* _WHAT IS EXPECTED_: The answer must consist only of the lines from the line with "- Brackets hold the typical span" to the line with "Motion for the", both included, exactly as they stand below.
++++++
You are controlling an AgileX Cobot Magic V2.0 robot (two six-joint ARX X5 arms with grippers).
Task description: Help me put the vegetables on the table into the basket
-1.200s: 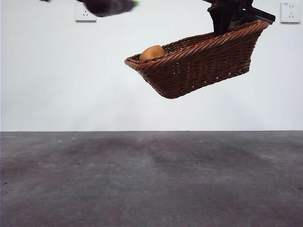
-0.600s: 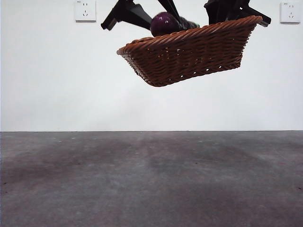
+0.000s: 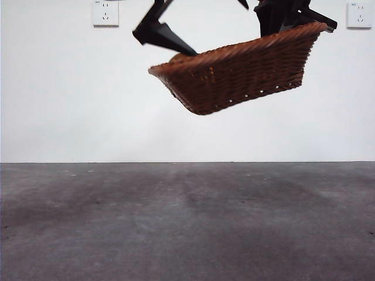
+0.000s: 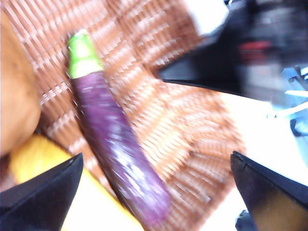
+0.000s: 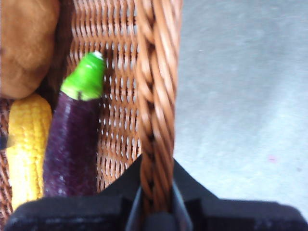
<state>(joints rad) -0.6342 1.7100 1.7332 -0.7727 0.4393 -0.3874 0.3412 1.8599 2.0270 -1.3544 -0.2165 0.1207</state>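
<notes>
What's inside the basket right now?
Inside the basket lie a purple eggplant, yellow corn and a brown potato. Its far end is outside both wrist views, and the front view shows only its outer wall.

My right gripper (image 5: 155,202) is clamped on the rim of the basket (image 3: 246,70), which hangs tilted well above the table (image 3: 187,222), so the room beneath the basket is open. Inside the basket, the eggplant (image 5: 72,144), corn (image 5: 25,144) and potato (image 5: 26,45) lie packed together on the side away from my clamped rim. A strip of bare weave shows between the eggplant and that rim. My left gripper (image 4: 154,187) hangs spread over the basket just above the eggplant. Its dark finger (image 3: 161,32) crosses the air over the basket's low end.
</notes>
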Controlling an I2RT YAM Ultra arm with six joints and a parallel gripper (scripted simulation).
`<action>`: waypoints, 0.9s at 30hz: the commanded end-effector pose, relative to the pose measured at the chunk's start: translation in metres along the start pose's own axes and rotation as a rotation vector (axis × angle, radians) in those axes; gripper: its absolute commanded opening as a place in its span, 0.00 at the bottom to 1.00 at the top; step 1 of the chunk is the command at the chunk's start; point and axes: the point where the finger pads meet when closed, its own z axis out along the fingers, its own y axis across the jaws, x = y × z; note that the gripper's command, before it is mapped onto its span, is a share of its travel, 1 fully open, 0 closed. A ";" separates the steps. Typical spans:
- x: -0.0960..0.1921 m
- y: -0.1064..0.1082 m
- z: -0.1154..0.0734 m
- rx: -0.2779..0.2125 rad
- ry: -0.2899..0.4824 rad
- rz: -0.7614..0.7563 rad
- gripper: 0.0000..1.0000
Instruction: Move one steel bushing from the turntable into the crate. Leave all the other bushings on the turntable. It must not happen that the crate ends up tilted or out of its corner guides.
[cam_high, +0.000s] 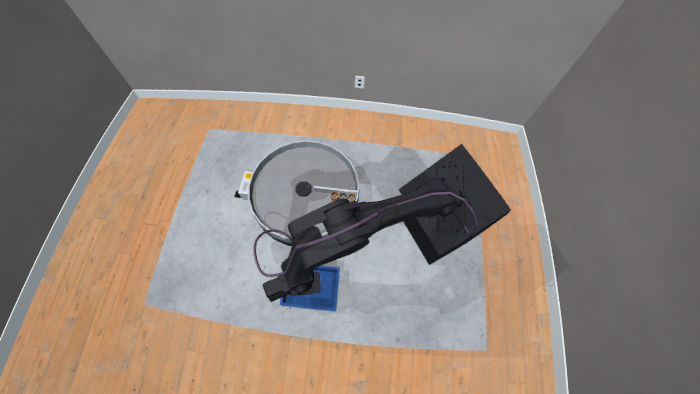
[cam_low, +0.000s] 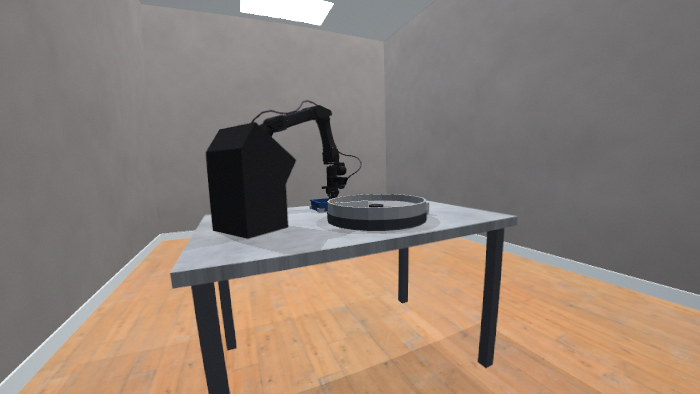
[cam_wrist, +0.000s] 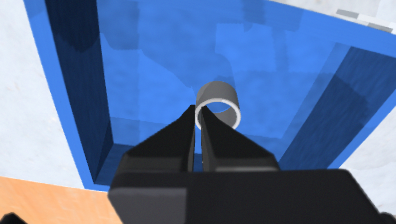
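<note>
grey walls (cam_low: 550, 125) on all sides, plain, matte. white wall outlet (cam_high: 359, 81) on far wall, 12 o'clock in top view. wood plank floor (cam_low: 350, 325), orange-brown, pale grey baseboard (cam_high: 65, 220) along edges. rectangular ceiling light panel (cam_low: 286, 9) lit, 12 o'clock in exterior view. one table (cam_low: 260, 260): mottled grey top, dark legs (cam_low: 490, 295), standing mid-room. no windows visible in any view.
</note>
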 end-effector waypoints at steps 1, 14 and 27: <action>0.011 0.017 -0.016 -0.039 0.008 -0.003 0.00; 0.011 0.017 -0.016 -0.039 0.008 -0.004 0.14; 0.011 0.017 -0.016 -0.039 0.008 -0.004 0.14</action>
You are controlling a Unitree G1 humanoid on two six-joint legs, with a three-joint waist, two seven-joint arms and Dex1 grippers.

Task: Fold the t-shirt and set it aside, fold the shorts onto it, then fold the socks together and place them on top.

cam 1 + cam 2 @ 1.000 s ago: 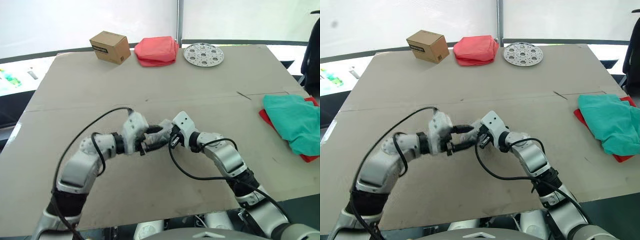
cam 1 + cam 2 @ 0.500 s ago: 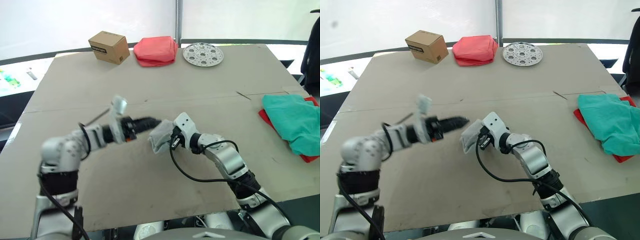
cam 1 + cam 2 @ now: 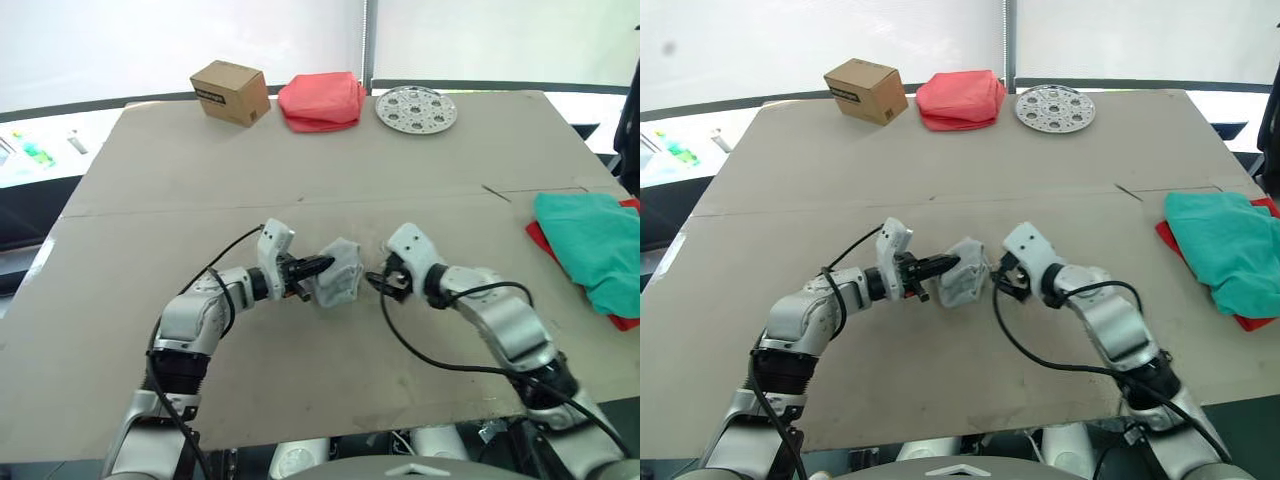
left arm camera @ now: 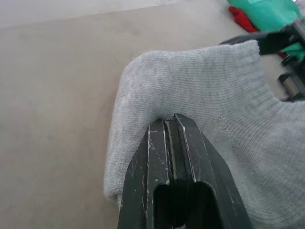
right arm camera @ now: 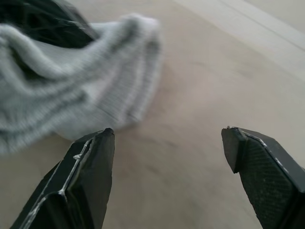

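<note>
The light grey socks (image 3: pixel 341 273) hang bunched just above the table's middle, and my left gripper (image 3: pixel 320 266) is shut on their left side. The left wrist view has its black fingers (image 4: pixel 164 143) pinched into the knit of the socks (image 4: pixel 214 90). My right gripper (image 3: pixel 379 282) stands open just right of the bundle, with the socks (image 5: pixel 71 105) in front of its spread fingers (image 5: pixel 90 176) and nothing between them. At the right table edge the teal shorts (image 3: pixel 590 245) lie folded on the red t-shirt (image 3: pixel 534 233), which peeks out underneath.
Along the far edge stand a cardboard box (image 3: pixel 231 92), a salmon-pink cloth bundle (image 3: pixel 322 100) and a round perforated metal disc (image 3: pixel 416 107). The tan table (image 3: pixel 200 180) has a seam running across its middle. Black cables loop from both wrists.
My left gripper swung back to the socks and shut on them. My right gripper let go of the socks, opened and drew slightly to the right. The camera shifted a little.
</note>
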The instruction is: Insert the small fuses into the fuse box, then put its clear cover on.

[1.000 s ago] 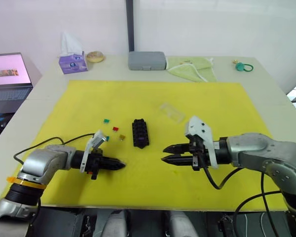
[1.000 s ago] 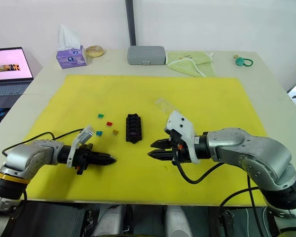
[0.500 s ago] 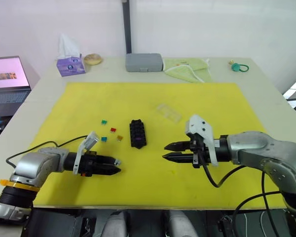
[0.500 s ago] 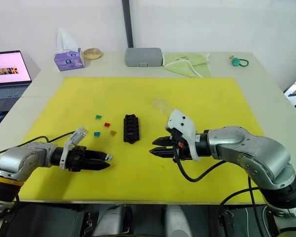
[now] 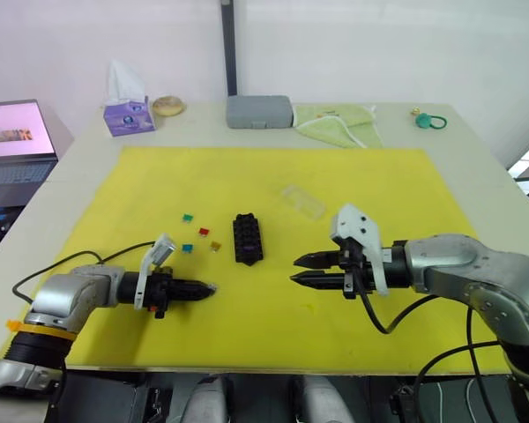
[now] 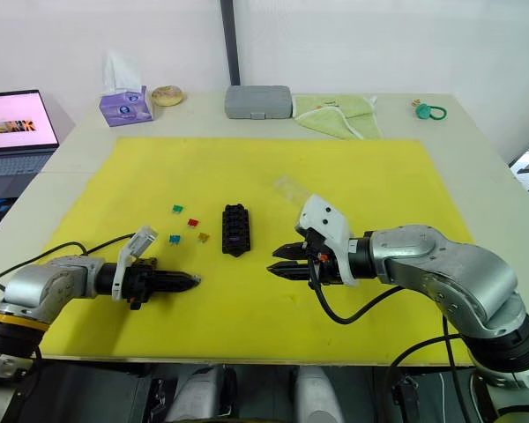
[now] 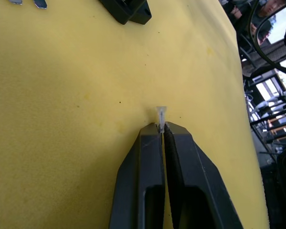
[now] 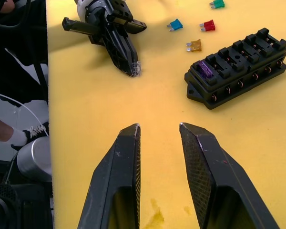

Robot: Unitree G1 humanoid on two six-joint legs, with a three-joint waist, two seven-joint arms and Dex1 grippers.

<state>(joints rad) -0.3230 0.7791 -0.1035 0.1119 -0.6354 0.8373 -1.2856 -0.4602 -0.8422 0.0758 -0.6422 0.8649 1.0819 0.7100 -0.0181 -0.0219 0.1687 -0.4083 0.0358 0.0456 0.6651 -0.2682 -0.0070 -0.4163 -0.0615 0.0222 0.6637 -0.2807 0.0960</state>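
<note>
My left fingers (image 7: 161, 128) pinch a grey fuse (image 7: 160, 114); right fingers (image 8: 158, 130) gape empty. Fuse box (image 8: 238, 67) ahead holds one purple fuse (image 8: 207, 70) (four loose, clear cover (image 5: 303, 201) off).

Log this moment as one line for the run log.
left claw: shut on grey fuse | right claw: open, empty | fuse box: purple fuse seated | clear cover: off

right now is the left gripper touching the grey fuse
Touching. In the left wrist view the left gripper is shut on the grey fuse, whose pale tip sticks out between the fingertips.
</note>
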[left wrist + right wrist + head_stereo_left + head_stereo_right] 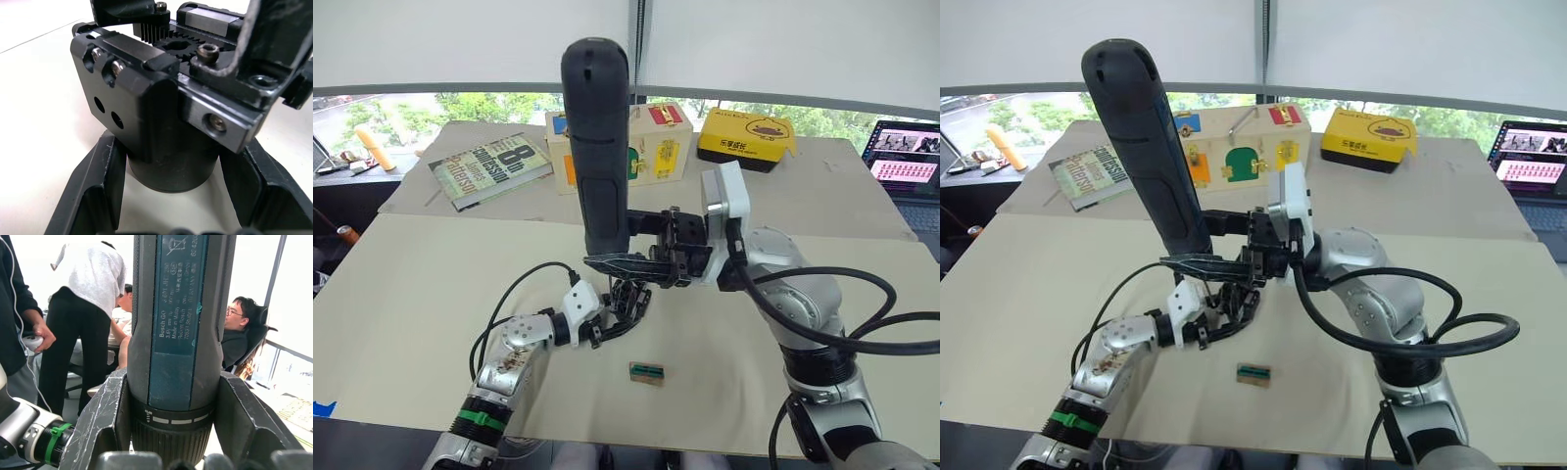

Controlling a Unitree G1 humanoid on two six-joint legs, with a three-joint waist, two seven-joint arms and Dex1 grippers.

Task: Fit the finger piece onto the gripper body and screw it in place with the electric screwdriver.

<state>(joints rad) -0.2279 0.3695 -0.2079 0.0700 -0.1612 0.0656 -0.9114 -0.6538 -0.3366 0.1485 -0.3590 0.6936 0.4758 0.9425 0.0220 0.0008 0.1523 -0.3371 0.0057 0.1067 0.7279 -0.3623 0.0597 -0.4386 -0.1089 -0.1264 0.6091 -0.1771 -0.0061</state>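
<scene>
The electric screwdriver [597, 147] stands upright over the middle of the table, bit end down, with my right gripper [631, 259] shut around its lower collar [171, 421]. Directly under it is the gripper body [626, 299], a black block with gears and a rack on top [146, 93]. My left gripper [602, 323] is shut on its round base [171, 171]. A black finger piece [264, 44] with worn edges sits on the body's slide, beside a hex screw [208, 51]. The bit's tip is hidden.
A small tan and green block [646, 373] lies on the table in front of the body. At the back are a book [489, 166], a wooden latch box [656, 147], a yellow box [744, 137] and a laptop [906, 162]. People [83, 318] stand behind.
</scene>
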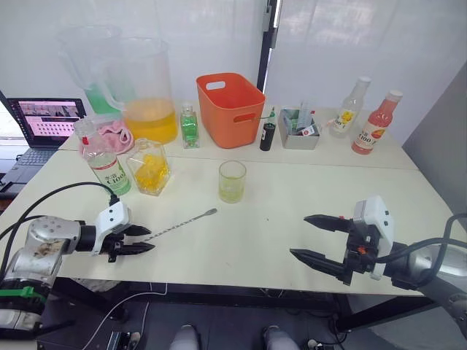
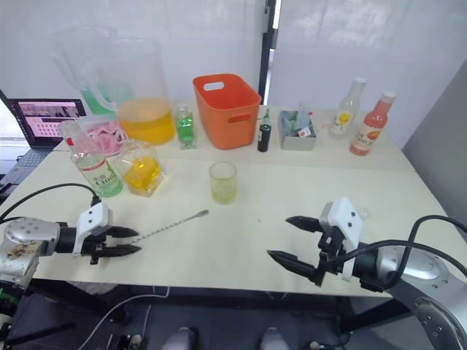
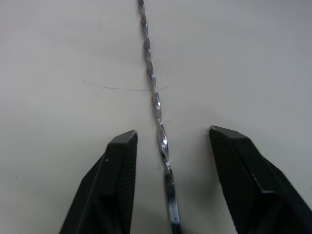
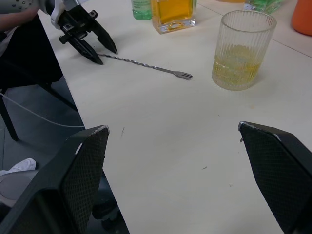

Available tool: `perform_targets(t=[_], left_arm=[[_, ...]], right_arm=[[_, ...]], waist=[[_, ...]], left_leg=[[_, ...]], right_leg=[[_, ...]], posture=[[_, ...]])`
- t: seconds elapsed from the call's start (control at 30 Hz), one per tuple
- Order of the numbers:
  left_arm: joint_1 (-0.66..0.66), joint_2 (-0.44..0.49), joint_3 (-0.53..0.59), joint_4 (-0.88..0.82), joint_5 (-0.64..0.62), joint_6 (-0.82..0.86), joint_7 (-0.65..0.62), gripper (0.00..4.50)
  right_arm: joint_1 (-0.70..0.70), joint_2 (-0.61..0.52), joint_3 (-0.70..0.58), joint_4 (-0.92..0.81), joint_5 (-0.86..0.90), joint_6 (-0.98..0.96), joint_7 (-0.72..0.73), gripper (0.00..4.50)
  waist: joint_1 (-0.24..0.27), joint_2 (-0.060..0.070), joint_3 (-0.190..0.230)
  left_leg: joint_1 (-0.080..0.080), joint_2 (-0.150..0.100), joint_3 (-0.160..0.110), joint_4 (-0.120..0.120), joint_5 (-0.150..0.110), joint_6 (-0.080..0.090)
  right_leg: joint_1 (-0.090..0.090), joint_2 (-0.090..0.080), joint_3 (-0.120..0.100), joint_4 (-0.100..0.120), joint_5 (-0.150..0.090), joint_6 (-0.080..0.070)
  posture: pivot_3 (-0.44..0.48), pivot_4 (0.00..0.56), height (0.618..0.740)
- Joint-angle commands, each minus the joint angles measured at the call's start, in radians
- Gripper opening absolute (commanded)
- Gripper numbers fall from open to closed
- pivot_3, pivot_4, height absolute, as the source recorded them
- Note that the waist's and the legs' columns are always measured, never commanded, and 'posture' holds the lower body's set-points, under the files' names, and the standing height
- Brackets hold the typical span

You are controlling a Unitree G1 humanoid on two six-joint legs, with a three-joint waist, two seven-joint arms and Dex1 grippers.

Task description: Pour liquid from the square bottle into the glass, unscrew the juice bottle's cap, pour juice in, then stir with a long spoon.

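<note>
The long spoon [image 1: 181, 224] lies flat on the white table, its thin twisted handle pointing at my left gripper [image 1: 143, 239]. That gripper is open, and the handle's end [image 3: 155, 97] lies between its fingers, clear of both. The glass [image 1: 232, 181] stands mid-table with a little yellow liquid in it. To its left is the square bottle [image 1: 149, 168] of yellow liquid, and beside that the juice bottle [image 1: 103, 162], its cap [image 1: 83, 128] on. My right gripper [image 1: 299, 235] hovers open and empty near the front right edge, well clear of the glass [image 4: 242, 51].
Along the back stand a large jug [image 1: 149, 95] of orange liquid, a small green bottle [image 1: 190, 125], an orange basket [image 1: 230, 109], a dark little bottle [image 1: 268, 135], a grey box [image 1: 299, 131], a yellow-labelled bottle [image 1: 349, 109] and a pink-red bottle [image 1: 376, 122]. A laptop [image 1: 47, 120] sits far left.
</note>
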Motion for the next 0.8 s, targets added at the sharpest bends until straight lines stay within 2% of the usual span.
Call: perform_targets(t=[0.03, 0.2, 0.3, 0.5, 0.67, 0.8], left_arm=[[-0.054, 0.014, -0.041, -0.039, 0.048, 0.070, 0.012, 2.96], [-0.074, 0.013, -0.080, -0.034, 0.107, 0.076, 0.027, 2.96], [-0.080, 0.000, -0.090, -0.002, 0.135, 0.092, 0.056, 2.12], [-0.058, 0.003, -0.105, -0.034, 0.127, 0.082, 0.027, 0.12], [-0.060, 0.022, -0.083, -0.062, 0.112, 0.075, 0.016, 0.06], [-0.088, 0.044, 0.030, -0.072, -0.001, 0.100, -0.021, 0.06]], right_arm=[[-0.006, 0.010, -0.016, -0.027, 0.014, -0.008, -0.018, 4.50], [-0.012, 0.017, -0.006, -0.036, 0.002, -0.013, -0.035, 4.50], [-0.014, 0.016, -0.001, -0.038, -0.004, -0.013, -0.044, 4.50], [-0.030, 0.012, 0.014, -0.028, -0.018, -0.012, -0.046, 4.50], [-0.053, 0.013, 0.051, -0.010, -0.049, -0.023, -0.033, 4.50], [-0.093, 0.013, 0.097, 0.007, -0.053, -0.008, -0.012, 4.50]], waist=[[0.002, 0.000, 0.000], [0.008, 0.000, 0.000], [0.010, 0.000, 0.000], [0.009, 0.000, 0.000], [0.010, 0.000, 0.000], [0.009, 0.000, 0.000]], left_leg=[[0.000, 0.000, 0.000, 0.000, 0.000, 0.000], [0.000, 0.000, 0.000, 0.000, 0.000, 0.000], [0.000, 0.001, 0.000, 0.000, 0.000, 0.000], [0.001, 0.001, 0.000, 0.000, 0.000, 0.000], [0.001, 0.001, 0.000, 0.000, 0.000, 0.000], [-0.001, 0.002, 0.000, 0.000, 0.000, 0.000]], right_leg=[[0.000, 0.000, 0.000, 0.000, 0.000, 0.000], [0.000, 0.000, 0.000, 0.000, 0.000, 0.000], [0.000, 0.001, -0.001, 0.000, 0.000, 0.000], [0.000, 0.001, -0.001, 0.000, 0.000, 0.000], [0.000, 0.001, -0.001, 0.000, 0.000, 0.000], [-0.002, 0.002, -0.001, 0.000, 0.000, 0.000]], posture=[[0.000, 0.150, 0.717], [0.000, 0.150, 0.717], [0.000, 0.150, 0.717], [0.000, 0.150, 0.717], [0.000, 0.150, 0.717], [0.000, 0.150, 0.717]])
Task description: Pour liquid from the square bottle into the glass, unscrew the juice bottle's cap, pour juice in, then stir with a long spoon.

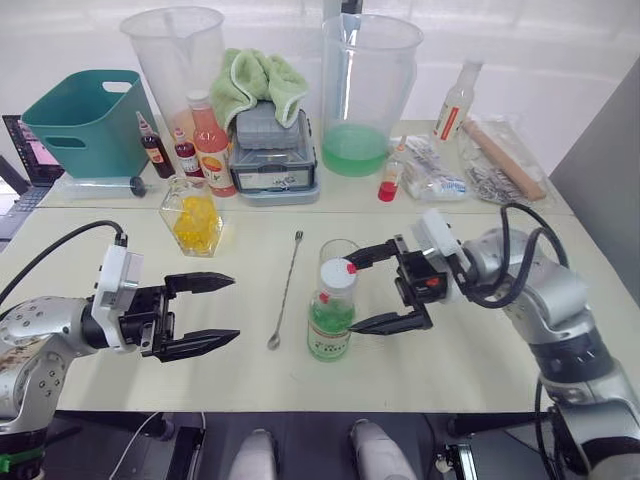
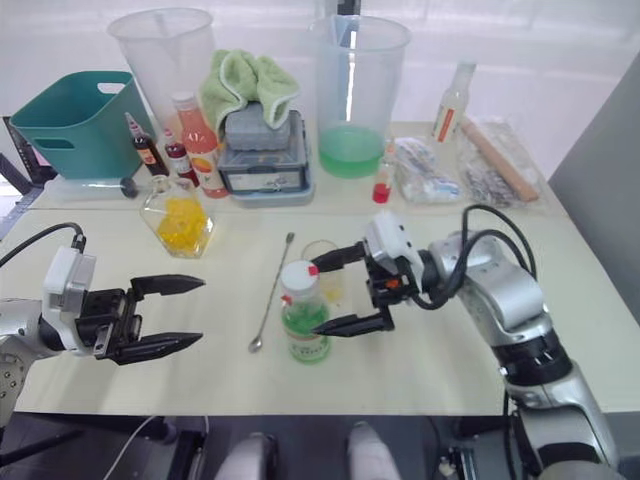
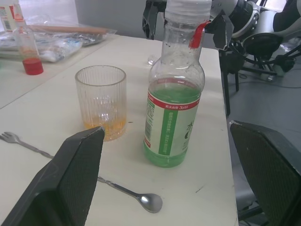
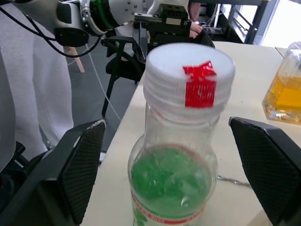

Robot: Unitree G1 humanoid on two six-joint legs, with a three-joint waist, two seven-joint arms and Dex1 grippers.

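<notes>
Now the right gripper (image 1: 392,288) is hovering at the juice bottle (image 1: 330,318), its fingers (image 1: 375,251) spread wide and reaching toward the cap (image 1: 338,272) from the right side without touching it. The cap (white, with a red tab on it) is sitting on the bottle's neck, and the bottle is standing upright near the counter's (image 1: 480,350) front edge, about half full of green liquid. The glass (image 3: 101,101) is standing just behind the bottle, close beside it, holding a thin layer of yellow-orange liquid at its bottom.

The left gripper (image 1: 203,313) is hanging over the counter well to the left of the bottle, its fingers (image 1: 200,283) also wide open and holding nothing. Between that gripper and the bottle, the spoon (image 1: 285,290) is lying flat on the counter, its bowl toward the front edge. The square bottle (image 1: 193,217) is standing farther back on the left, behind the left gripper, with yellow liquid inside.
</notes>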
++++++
* _RESULT OF THIS TASK_:
- Brackets hold the typical span

You are controlling a Unitree G1 humanoid on two six-joint legs, with a three-joint waist, two seven-joint arms and Dex1 grippers.

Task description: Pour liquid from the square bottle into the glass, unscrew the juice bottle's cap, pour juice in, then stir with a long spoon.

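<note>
The long spoon [image 1: 181, 224] lies flat on the white table, its thin twisted handle pointing at my left gripper [image 1: 143, 239]. That gripper is open, and the handle's end [image 3: 155, 97] lies between its fingers, clear of both. The glass [image 1: 232, 181] stands mid-table with a little yellow liquid in it. To its left is the square bottle [image 1: 149, 168] of yellow liquid, and beside that the juice bottle [image 1: 103, 162], its cap [image 1: 83, 128] on. My right gripper [image 1: 299, 235] hovers open and empty near the front right edge, well clear of the glass [image 4: 242, 51].
Along the back stand a large jug [image 1: 149, 95] of orange liquid, a small green bottle [image 1: 190, 125], an orange basket [image 1: 230, 109], a dark little bottle [image 1: 268, 135], a grey box [image 1: 299, 131], a yellow-labelled bottle [image 1: 349, 109] and a pink-red bottle [image 1: 376, 122]. A laptop [image 1: 47, 120] sits far left.
</note>
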Motion for the next 0.8 s, targets added at the sharpest bends until straight lines stay within 2% of the usual span.

Work on this exercise is complete.